__TASK DESCRIPTION__
A word-for-word copy of the listing is required, and it must contain no pictures.

=-=-=

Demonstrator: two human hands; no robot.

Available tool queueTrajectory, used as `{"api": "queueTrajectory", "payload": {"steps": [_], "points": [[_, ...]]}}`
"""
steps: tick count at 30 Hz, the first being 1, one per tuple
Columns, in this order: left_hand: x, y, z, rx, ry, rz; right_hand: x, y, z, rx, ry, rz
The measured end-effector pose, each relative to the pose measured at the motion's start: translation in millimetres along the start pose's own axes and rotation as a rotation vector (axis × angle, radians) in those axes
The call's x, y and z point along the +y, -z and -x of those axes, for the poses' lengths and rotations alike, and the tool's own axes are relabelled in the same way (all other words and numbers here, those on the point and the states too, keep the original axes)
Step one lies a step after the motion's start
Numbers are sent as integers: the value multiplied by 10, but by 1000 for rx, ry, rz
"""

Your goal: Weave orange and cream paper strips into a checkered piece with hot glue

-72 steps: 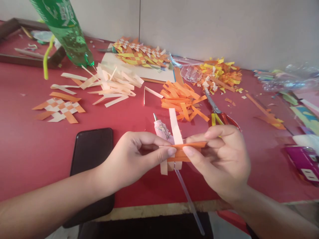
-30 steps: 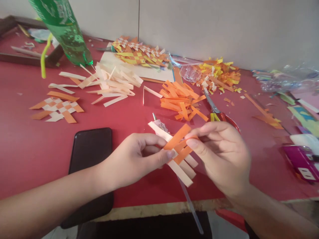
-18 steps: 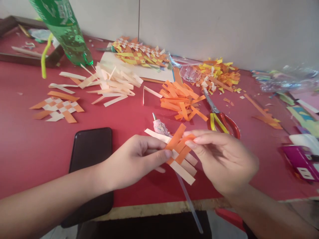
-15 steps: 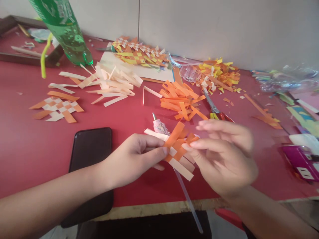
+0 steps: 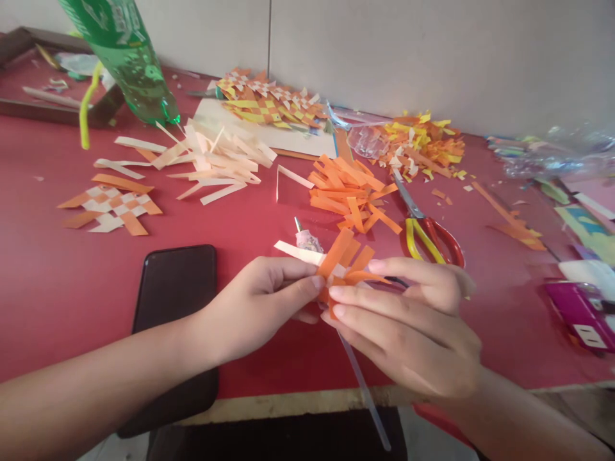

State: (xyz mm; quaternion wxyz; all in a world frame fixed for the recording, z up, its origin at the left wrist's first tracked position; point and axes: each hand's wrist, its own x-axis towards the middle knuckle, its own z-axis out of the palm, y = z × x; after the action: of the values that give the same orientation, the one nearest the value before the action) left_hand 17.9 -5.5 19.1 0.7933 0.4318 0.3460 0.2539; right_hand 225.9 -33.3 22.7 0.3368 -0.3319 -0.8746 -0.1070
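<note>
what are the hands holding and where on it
A small weave of orange and cream paper strips: left hand pinches its left edge, right hand grips its lower right side.

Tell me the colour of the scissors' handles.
The scissors have red and yellow handles; head view.

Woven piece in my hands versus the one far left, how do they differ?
The held weave is pinched between left hand and right hand; the table weave lies flat. The held weave shows fewer strips; the table weave shows a fuller checkerboard. Both mix orange and cream.
</note>
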Motion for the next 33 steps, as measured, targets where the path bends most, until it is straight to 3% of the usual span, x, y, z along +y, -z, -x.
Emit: {"api": "queueTrajectory", "payload": {"steps": [3,8,14,27,31,33], "points": [[1,0,-3,7,1,89,-40,-61,18,16,-43,11],[-3,6,-12,-6,-22,174,-98,-154,-40,157,-194,-10],[12,2,-14,-26,-3,201,-99,-101,-30,16,-160,2],[-8,32,-3,-2,-9,175,-54,-81,-38,-67,2,-49],[-8,42,-9,80,-30,81,-31,-62,-51,-56,-50,-265],[-11,39,-4,96,-53,36,-12,-58,-52,-6,-171,-373]]}}
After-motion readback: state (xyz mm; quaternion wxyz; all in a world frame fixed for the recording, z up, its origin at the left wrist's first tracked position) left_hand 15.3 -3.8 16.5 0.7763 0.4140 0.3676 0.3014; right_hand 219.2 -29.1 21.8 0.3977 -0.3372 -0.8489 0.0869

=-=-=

__ANSWER TO THIS EXERCISE__
Demonstrator: two human hands; no robot.

Available tool queueTrajectory, used as `{"api": "queueTrajectory", "payload": {"steps": [_], "points": [[_, ...]]}}`
"""
steps: tick count at 30 Hz, the first being 1, one per tuple
Columns, in this order: left_hand: x, y, z, rx, ry, rz; right_hand: x, y, z, rx, ry, rz
The measured end-effector pose, each relative to the pose measured at the motion's start: translation in millimetres along the start pose's own axes and rotation as a rotation vector (axis × angle, radians) in those axes
The call's x, y and z point along the +y, -z and -x of those axes, for the poses' lengths and rotations alike, and the tool's own axes are relabelled in the same way (all other words and numbers here, those on the point and the states too, keep the original axes)
Step one lies a step after the motion's start
Numbers are sent as integers: the value multiplied by 10, but by 1000 for rx, ry, rz
"""

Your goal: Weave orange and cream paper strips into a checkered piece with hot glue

-72 steps: 
-30 steps: 
-18 steps: 
-15 steps: 
+0 steps: 

State: (xyz mm; quaternion wxyz; all in a world frame fixed for the recording, z up, its origin at the left wrist's first tracked position; point and axes: each hand's wrist, its own x-axis towards the middle knuckle, its own z-axis out of the palm, y = z × x; after the action: of the values that give the same orientation, the one nearest the value before the action) left_hand 17.9 -5.5 19.1 0.7933 0.4318 0.3460 0.2539; right_hand 225.9 -33.3 22.7 0.3368 -0.3319 -0.8746 -0.1070
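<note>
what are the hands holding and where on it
A small weave of orange and cream paper strips: left hand pinches its left edge, right hand grips its lower right side.

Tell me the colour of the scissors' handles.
The scissors have red and yellow handles; head view.

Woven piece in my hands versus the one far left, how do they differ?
The held weave is pinched between left hand and right hand; the table weave lies flat. The held weave shows fewer strips; the table weave shows a fuller checkerboard. Both mix orange and cream.
</note>
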Motion for the next 33 steps, as measured, targets where the path bends most, until it is straight to 3% of the usual span, x, y, z along +y, -z, -x.
Emit: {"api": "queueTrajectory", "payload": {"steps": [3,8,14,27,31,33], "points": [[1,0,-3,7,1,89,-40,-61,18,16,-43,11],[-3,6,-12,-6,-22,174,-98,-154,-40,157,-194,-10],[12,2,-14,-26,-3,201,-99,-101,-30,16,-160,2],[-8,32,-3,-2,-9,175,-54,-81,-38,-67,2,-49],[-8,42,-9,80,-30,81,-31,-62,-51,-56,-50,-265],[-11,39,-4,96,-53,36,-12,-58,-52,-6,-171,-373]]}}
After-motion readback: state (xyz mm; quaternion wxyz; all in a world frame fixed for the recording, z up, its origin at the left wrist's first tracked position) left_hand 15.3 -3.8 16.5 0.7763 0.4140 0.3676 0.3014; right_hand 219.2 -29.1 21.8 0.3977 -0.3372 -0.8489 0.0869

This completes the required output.